Yada aşınan törpülenen zamanla...?

" Tutup elinden kaldırma zamanı gelmişti duygularını ....sevmeye ramak kalmışken kesip atmakta neydi AŞK' a
Uzanan dalları......"

Ne kadarda kolaydır...hissettigimiz duygulara anlamlar yükleyip üstelik birde buna kendimizi inandırmak ...asıl zor olansa inandığımız zanları yaşamaktır

....genç adam Samues'in suçlu olduğuna inandırmıştı çoktan kendini....
Bu zanlar kaç kişinin canını acıtacaktı ...yada kaç gözü yaşlı bırakacaktı zaman kuyusuna ....

"Seninle işim bitmedi " diye tısladı, 'Leon ' abisine

bitmediiii...!

Ninu değildi ateşin kaynağı ; o sadece fitillemişti , derinlerdeki kıskançlık ateşini ....

"KAHROLASI"
benim hakkım olanı sana vermeyeceğim, diyerek sayıklıyordu..
gözleri yerinden fırlayacak gibi bir noktaya sabitlenmiş...boğazındaki damarlar biraz daha sıksa kendini patlayıp akıtacaktı içindeki kanı dışarı...yumruklarını sıkıp

vurdu...vurdu.... vurdu... defalarca duvara ...

Eğer duydukları doğruysa nasıl alt edecekti abisi denen adamı.....

"Ya Ninu 'ya ne demeli ....?"diye devam etti... genç adam daha dün tanıştığı adamla yapayanlız "ormana gitmekte neydi ."..."neden çağırmadı ....?"
Ninu'su onu ...
o adam abisi bile olsa
yeni tanışmıştı......delice sorular ve
o sorulara delice cevaplar
yazılıyordu genç adamın zihninde......asılsız ....acımasız....ve bir çıkmaz sokak gibi ....karanlık düşünceler hortlayıp yeraltı mağarasından sarmıştı insan denen varlığın semasını.....

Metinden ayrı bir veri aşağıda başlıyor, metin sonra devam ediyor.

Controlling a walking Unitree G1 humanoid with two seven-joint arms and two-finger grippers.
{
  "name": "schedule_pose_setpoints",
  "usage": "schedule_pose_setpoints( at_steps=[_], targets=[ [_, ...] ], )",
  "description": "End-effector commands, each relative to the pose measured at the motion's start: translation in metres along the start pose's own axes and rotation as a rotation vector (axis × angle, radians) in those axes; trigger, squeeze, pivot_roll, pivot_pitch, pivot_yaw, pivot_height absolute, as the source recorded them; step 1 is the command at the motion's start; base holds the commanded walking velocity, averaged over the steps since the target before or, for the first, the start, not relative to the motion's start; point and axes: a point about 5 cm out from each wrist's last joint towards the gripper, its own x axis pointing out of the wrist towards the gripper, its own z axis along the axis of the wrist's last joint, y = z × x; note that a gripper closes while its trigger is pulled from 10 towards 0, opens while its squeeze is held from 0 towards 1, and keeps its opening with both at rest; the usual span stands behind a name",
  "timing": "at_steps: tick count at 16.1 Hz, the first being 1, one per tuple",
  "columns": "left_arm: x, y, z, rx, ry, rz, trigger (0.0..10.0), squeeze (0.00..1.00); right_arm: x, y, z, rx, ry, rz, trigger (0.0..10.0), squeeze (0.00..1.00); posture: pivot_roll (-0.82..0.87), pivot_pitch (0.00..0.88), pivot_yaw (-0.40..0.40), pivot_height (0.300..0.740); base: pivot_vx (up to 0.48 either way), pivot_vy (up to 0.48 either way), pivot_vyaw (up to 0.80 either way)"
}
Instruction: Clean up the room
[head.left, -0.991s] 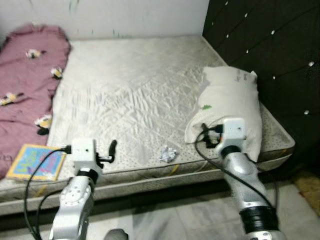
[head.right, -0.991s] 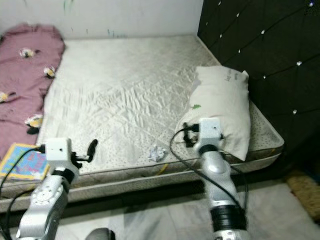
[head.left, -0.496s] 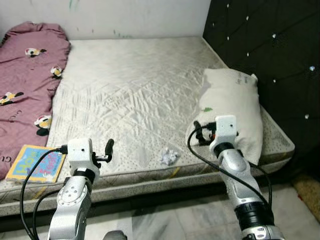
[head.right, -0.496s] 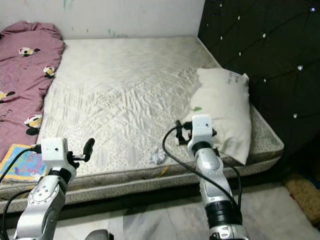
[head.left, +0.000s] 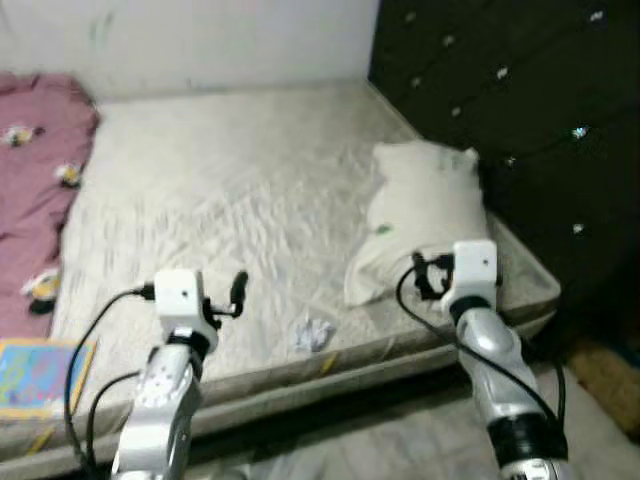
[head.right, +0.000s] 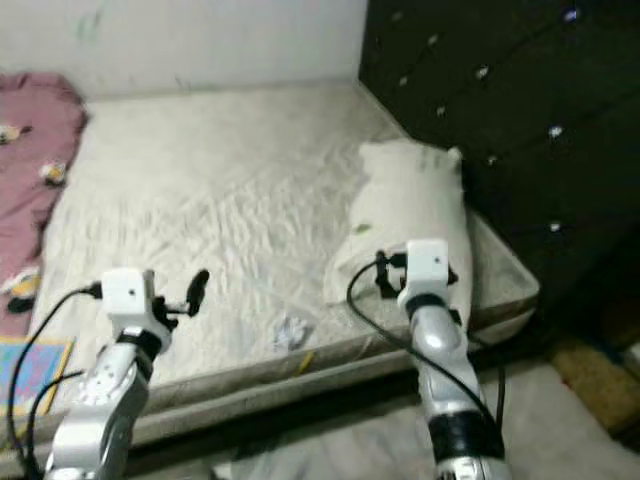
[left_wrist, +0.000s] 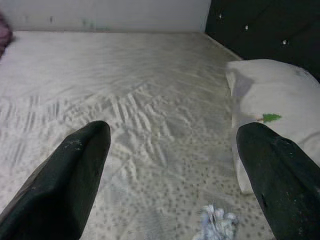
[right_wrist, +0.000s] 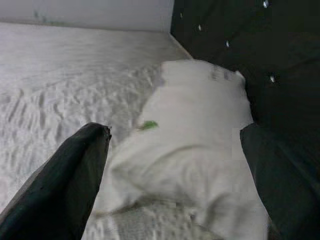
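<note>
Crumpled paper lies on the bare mattress near its front edge, between the two arms, touching nothing else; in the left wrist view it sits just ahead of the fingers. A white pillow lies on the mattress's right side beside the dark tufted headboard. The left gripper hovers above the front of the mattress with its fingers spread wide and holding nothing. The right gripper hangs just before the pillow's near end, its fingers likewise released and apart. A maroon blanket covers the mattress's left side, and a colourful book lies at the front left corner. Compared with half a second ago the whole scene has slid leftward and blurred, so the camera has turned right; paper, pillow and book lie where they did on the bed.
</note>
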Motion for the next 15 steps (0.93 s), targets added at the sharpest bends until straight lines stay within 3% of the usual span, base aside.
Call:
schedule_pose_setpoints(
  at_steps=[1, 3, 8, 13, 15],
  targets=[
    [-0.0027, 0.0114, -0.0005, 0.013, 0.006, 0.029, 10.0, 0.00, 0.0046, 0.0154, 0.0120, 0.006, -0.045, 0.049, 10.0, 0.00, 0.00, 0.000, -0.059, 0.740, 0.266, 0.000, 0.00],
    [-0.0029, 0.0115, -0.0009, 0.016, 0.007, 0.033, 10.0, 0.00, 0.0048, 0.0159, 0.0122, 0.002, -0.046, 0.053, 10.0, 0.00, 0.00, 0.000, -0.059, 0.740, 0.261, 0.000, 0.00],
    [-0.0026, 0.0118, 0.0020, -0.014, -0.016, 0.060, 10.0, 0.00, 0.0047, 0.0167, 0.0107, 0.000, -0.041, 0.054, 10.0, 0.00, 0.01, 0.000, -0.059, 0.740, 0.000, 0.000, 0.77],
    [-0.0021, 0.0126, -0.0016, -0.016, 0.006, 0.090, 10.0, 0.00, 0.0051, 0.0135, 0.0107, 0.002, -0.040, 0.044, 10.0, 0.00, 0.00, 0.000, -0.064, 0.740, 0.000, 0.000, 0.00],
    [-0.0023, 0.0125, -0.0023, -0.021, 0.008, 0.090, 10.0, 0.00, 0.0049, 0.0137, 0.0101, 0.009, -0.039, 0.043, 10.0, 0.00, 0.00, 0.000, -0.066, 0.740, 0.000, 0.480, 0.00]
  ],
)
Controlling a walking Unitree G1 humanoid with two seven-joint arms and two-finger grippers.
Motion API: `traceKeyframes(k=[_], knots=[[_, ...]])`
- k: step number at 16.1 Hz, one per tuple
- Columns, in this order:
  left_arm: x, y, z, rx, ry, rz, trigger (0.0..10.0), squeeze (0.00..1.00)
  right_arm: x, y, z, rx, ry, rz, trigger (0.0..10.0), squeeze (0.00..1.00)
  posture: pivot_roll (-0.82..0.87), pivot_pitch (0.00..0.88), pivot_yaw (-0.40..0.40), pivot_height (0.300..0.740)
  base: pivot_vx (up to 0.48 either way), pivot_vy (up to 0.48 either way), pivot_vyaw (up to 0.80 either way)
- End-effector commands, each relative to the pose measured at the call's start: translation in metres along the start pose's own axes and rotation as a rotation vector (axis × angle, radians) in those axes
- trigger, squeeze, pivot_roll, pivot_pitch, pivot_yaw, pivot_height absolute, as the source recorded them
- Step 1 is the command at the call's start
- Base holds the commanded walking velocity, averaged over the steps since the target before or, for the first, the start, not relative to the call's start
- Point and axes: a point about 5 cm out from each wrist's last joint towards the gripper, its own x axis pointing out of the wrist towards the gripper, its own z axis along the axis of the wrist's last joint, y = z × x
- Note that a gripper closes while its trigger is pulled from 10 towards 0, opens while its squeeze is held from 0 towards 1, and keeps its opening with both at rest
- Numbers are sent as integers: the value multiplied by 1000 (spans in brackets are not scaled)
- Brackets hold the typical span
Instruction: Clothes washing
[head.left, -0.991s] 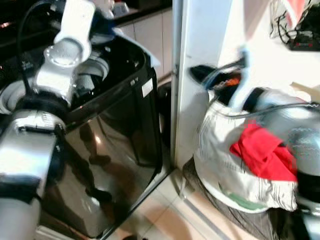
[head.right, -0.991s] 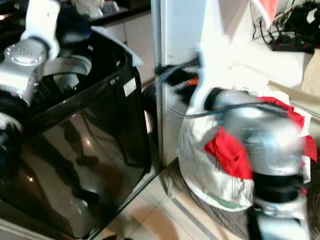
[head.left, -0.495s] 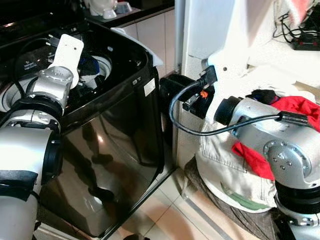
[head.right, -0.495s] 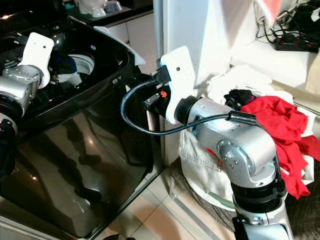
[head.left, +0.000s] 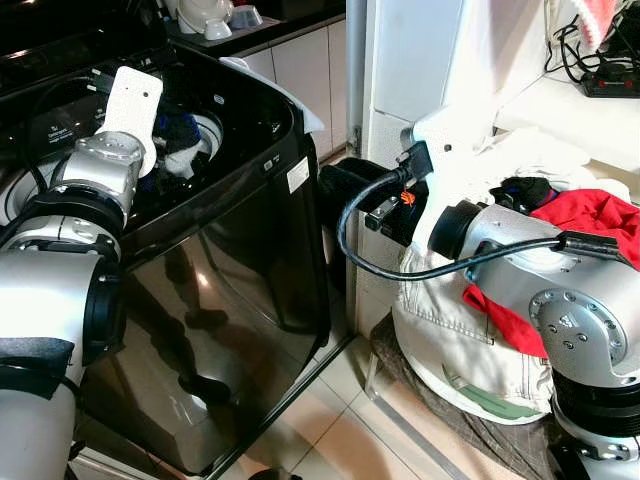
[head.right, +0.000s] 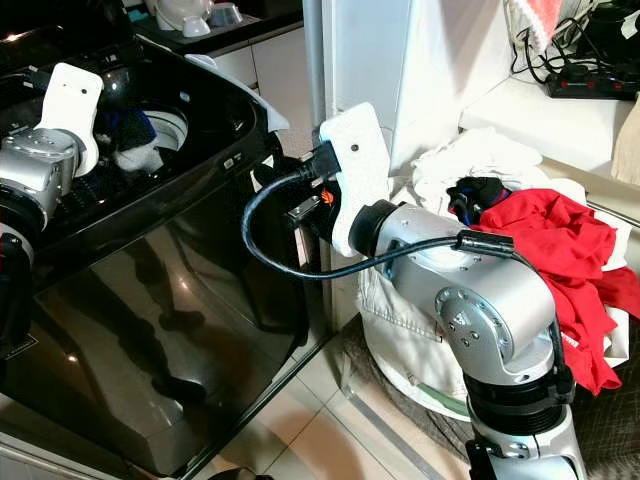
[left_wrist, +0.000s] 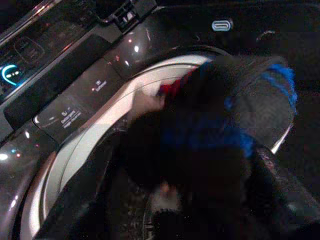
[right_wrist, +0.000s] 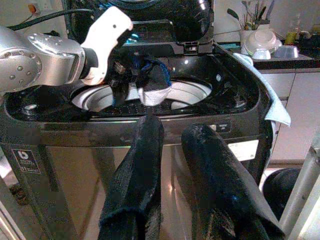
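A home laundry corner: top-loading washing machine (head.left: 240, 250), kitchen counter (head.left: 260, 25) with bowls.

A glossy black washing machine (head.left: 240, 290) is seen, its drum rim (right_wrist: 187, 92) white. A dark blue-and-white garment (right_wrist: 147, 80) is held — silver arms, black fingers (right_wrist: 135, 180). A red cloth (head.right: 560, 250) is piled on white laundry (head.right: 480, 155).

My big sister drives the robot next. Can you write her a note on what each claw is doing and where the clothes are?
Left claw: over the washing machine's open drum, shut on a dark blue and white garment not yet dropped in.
Right claw: open, holding nothing, in front of the washing machine.
Laundry basket on the robot's right holds the red garment and white clothes.
Done: one piece carried over. Left: let it go, then fetch the rest.
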Motion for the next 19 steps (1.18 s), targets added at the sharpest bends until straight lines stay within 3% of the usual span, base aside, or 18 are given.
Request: traceKeyframes(k=[1, 10, 12, 13, 16, 18, 19], knots=[[-1, 6, 4, -18, 3, 10, 10000, 1000, -2, 1, 2, -8, -3, -1, 10000, 0, -154, 0, 140, 740, 0, 0, 0], [-1, 12, -1, -55, 6, 29, 10000, 1000, -4, -1, 1, 0, 8, -3, 10000, 0, -157, 0, 140, 740, 0, 0, 0], [-1, 2, 15, -97, -100, -37, 10000, 1000, -5, -16, -1, -55, 6, -152, 10000, 0, -156, 0, 141, 740, 0, 0, 0], [-3, -8, 27, -165, -182, -92, 10000, 0, -7, -28, -3, -113, 5, -272, 10000, 0, -154, 0, 136, 740, 0, 0, 0], [-7, -31, 52, -445, -353, -218, 10000, 0, -18, -61, -5, -166, 38, -504, 10000, 0, -151, 0, 128, 740, 0, 0, 0], [-11, -55, 48, -441, -442, -299, 10000, 0, -29, -73, -8, -241, 31, -619, 10000, 0, -148, 0, 119, 740, 0, 0, 0], [-15, -68, 36, -362, -501, -304, 10000, 0, -34, -73, -10, -283, 9, -672, 10000, 0, -150, 0, 118, 740, 0, 0, 0]])
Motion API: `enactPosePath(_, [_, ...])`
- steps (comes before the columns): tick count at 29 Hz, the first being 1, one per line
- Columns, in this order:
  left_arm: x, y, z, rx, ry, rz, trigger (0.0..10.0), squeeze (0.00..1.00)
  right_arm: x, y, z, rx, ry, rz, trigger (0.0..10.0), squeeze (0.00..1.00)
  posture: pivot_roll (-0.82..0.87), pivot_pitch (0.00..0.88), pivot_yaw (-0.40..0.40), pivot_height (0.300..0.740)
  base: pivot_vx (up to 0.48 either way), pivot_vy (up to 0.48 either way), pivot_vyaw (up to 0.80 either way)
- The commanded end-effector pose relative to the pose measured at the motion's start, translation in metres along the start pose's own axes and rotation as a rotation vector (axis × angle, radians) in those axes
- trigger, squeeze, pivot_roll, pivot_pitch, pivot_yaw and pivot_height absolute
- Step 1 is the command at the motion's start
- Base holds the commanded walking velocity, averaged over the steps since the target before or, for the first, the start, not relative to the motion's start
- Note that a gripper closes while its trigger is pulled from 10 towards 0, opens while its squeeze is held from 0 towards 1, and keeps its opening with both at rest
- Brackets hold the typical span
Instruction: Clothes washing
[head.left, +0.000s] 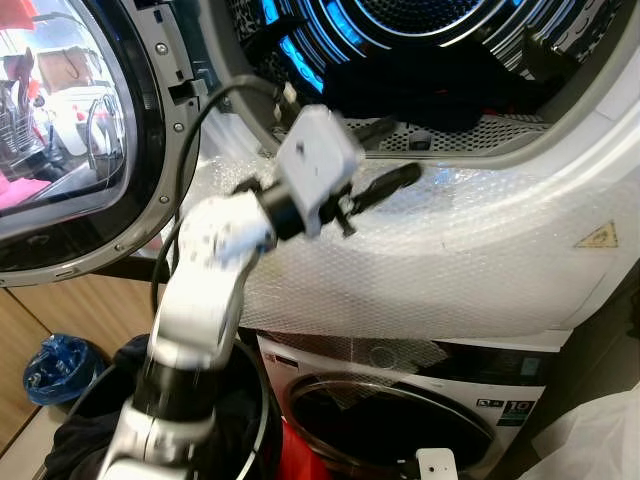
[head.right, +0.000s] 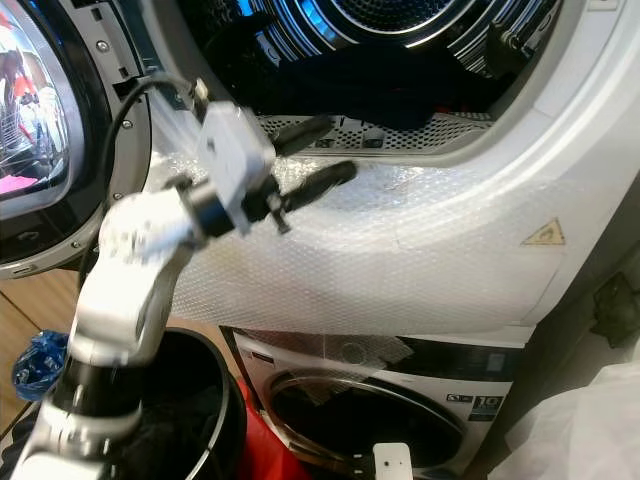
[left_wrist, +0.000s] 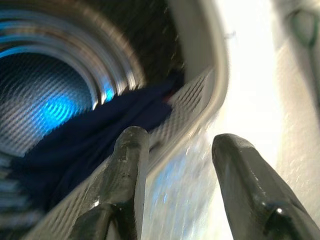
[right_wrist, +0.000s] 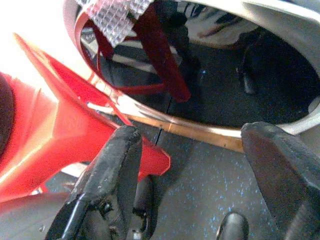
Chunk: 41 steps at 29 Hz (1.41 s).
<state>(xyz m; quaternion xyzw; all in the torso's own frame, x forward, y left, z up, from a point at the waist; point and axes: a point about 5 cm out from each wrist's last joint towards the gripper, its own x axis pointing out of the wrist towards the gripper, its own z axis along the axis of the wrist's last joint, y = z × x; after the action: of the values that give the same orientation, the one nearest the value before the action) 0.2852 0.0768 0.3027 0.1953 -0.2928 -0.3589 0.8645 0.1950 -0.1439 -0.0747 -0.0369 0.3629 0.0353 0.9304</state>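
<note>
One dark navy garment (head.left: 420, 95) is sitting inside the upper machine's drum (head.left: 440, 20), bunched up at the bottom just behind the perforated lip (head.left: 470, 135), with blue light glowing off the drum walls around it. Left gripper (head.left: 390, 160) is raised right at the edge of that opening, its fingers (left_wrist: 131, 160) spread apart and holding nothing, tips pointing over the lip toward the cloth but not touching it as far as I can see. Bubble wrap (head.left: 440, 260) covers the white front panel below the opening, and there's a yellow warning triangle sticker (head.left: 597, 237) off to the right on it. The round glass door (head.left: 70, 120) is swung wide open on the left. Underneath sits a second washer (head.left: 400, 420) with its own dark porthole. Down by the floor, a black basket (head.left: 240, 420) holds more dark clothes. Right gripper (right_wrist: 195, 165) hangs low near something red plastic (right_wrist: 55, 135), fingers apart and empty too.
</note>
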Motion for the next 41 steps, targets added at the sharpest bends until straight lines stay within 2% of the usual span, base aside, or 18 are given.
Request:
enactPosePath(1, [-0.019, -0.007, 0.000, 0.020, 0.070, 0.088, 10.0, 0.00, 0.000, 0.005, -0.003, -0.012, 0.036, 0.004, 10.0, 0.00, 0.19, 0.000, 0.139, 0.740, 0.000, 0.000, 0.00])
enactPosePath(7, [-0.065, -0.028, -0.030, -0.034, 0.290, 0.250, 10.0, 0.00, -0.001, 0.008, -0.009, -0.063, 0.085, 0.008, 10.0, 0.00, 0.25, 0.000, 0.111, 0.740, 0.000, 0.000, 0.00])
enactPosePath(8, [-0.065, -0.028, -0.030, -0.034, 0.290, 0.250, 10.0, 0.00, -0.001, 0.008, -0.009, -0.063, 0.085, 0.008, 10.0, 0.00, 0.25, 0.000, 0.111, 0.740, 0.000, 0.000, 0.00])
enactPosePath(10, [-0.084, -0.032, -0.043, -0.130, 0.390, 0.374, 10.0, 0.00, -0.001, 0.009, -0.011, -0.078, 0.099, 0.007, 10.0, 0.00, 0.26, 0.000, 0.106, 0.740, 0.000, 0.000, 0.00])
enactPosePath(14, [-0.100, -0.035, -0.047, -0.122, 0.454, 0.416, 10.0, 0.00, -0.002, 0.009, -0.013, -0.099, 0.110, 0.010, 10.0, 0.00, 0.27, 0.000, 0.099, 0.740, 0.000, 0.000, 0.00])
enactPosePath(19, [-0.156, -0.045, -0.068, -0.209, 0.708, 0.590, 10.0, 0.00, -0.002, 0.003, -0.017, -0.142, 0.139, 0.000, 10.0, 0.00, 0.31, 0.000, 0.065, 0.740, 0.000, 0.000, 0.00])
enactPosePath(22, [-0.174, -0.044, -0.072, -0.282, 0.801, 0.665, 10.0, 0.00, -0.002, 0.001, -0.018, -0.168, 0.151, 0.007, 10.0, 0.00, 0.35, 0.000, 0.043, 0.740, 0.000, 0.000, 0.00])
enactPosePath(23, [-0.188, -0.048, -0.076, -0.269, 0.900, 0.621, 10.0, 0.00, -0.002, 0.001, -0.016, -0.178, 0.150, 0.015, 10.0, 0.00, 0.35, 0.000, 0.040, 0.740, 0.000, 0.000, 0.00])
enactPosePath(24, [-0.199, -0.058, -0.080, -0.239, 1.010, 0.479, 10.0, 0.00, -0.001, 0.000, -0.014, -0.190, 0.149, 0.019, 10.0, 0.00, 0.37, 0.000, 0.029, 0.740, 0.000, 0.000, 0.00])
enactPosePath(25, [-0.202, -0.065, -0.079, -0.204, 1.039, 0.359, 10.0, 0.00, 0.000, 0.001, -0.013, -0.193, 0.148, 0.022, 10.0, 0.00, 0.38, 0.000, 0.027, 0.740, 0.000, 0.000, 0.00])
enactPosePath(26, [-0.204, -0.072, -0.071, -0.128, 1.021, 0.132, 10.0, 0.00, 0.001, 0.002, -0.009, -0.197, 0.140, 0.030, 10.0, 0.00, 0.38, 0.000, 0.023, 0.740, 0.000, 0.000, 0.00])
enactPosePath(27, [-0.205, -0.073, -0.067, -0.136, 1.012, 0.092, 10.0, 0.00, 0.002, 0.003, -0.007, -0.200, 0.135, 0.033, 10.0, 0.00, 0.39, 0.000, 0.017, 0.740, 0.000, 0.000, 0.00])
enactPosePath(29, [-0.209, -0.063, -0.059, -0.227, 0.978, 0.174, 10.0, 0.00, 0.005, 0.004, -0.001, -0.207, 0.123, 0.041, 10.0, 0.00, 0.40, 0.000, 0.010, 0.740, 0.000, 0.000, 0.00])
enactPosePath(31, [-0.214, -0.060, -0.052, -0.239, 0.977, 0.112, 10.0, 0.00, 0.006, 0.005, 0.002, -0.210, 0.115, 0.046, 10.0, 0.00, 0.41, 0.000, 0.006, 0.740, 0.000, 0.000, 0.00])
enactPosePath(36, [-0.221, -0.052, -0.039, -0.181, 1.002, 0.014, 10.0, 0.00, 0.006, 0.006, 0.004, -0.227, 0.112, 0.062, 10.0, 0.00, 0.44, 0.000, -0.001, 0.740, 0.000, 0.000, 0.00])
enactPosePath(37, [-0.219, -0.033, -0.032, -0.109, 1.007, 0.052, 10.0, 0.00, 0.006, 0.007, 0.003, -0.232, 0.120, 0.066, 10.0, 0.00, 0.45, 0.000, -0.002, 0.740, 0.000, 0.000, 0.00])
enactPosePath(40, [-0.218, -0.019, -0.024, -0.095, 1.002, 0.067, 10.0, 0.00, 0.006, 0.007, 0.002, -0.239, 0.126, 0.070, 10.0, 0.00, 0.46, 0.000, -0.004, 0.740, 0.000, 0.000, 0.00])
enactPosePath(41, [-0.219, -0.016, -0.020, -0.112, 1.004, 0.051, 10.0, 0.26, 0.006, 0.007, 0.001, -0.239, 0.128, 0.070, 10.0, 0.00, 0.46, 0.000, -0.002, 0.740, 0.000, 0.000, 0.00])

şimdi gökyüzüne baktıkça parlayan her yıldız cellattı ...geçen güzel anılara...

Belkide bilinmez kaç gece
sabahlamışlardı güzel hayallerle o yıldızlara bakarak ....kızmıştı o
bildiği en parlak demirkazık (sirius) yıldızına ve bildigi herşeye ....!

Ben onca emeği boşuna mı çektim dedi madrukun toprağa ektiği tohum "Leon" ve hadesin ortağı....

Nefes almakta zorlanarak dışarı attı kendini genç adam ....
Hızla koridorları geçti ,kapıdaki nöbetçiler şakalaşıyordu aralarında kapıdan dışarıya gölge gibi sızan genç adamı fark etmediler bile..
Genc adam bir an tereddütle duraksadı karşısına çıkan merdivenlerden biri zindana diğeri kuleye giden bir bölüme uzanıyordu....istemsizce kuleye giden yola yöneldi...

Tam kuleye vardığı anda sedir ağaçlarıyla kaplı bahçenin derinliklerinden yükselmekte olan dumanı fark etti.
Bir güç olduğu yerde tutuyordu genç adamı zorladı bir adım atabilmesi bile mümkün olmadı duman hızla bulunduğu yere geliyordu....
Karanlığın içinden yükselen bu dumanda neydi ...?
Duman hızla koruluktaki ağacları sarıyor müthiş bir uğultuyla yol alıyordu nefesi daraldı gögsünü bir el sıkıyormuşcasına daralıp derin bir nefes aldı rahatlamak için ....
Karanlığın içinde ondan daha karanlık bu dumana hayretle bakarken birden dumanların içinden kendisine bakan dokuz on yaşlarındaki oğlan çocuğunu gördü
Leon'unun kopyası olan bu çocuğu ondan ayıran tek fark siyah derin bakan gözlerdi....
- Merhaba kardeşim.....
Beni hatırladın mı...?
Ben "Thorodes".....
"Gel benimle" diyerek geldiği karanlık dumana yöneldiğinde dumanda aynı yönde ilerliyordu...
Genç adamın bütün kasları ağrımaya başlamıştı karşı koyduğu gücü durduramıyordu ...
Arkasından itilircesine ormana ilerledi gözlerini biran bile önünde giden çocuktan ayırmadan takibe devam etti ....
Çocuk çalılıkların kapladığı alanda durduktan sonra elini uzattı
"Gel" dedi
Uzatılan eli tuttu genç adam, bir adım attı ki bir kuyuya düşer gibi sendeleyerek etrafına bakındı

Başka bir dünya başka bir alem di burası... hafızasını zorlardı hatırlayabileceği birşeyler bulmaya çalışarak...
'"Bak oraya ....!"
Leon'a derinlerdeki görüntüyü işaret etti.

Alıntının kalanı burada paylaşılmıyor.